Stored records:
***

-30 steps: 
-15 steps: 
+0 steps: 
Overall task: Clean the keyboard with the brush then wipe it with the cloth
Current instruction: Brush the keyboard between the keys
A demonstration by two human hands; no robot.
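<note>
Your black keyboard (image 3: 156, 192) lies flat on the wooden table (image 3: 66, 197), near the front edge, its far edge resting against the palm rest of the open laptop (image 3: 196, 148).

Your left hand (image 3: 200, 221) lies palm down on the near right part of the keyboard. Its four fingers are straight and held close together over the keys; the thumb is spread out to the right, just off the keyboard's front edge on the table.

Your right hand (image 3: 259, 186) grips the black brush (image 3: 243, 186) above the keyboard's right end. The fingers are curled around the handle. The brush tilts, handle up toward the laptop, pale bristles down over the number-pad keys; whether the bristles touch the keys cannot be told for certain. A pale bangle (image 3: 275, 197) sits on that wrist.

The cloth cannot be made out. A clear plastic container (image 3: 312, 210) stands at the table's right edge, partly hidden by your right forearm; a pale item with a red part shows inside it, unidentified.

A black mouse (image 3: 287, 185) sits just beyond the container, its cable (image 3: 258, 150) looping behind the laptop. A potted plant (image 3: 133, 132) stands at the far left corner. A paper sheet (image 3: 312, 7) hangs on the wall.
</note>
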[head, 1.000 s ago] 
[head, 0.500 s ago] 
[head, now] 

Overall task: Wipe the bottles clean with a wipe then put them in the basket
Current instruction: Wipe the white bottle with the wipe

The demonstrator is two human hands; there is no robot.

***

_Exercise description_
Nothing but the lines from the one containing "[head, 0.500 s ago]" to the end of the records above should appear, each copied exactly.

_Your solution_
[head, 0.500 s ago] 
[head, now] 

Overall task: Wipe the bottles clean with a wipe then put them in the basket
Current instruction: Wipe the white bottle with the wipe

The demonstrator is two human hands; there is no robot.

That wraps up the exercise.